Spesso viene consigliata la fisioterapia per ripristinare la mobilità articolare. Ci si può avvalere dell’uso di alcuni macchinari per la mobilizzazione passiva continua.

Man mano che il processo di guarigione va avanti si possono introdurre gli esercizi di rinforzo muscolare. Il ritorno al carico completo si può raggiungere nell’arco di un paio di mesi, mentre per l’attività sportiva possono essere necessari 4-6 mesi.

Quale tecnica?

La ricerca su questo argomento è ancora molto aperta, e non è stata ancora dimostrata la superiorità di una tecnica rispetto alle altre.
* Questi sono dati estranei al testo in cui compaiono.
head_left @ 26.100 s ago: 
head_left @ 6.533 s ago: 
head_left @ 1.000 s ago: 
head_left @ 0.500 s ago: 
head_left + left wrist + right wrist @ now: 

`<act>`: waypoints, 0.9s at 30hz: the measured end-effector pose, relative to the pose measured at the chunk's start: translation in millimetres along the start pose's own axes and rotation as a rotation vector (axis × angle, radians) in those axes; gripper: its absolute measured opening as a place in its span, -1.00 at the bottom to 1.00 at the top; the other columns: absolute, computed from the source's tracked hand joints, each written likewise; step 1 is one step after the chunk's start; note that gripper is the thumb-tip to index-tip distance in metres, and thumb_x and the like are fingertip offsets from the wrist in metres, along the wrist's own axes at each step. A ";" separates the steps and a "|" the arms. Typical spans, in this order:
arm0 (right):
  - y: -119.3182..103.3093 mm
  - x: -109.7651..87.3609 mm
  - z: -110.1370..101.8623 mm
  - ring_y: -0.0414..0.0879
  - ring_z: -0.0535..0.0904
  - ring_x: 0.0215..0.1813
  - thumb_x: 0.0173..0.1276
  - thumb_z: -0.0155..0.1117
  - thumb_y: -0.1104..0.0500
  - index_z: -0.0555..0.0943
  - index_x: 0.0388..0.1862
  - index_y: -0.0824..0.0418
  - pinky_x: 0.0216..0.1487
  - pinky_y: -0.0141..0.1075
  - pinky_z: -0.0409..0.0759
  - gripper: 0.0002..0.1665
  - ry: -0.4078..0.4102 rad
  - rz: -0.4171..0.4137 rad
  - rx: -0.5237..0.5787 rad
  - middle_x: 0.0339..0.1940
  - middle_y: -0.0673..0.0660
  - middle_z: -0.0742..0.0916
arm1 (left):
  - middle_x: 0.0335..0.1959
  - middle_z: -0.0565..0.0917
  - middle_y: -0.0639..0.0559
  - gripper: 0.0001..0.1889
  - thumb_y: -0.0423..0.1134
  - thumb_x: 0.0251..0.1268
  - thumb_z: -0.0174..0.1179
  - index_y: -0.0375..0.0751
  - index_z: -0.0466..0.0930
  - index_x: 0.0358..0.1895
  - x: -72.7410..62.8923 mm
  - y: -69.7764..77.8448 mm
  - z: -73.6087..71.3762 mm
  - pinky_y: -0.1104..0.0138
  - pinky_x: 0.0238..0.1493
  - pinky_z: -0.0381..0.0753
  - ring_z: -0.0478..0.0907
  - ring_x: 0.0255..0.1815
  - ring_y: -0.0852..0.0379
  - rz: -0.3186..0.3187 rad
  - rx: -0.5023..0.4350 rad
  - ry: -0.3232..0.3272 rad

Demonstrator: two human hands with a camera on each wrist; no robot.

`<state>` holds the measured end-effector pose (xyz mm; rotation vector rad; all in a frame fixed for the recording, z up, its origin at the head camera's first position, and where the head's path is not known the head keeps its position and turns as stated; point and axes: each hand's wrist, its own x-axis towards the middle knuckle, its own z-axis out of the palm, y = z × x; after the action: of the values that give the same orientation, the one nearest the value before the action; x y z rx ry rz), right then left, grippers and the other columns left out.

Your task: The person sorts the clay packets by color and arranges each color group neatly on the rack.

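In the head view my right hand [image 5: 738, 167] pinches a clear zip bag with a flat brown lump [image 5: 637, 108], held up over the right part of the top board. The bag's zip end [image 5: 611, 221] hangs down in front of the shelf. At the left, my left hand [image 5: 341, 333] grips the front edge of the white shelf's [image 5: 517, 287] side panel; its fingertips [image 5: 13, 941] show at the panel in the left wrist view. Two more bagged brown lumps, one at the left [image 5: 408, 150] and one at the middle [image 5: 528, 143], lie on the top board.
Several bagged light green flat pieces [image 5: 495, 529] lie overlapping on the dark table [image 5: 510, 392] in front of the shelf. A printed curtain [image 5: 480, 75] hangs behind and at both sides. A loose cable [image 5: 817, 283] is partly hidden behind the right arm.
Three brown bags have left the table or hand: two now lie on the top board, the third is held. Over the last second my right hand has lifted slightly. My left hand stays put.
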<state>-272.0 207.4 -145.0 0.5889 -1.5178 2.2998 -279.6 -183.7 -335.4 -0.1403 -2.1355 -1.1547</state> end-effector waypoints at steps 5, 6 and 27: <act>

La scelta può dipendere da vari fattori, tra cui: tipo e dimensione della lesione, posizione anatomica, richieste funzionali, età, tempi di recupero, esperienza del chirurgo e del centro di riferimento nelle singole tecniche.

Le realistiche probabilità di successo di questo tipo di chirurgia andrebbero accuratamente discusse con il proprio ortopedico di fiducia, che sulla scorta di tutte le informazioni cliniche può indirizzare il paziente nella maniera più appropriata.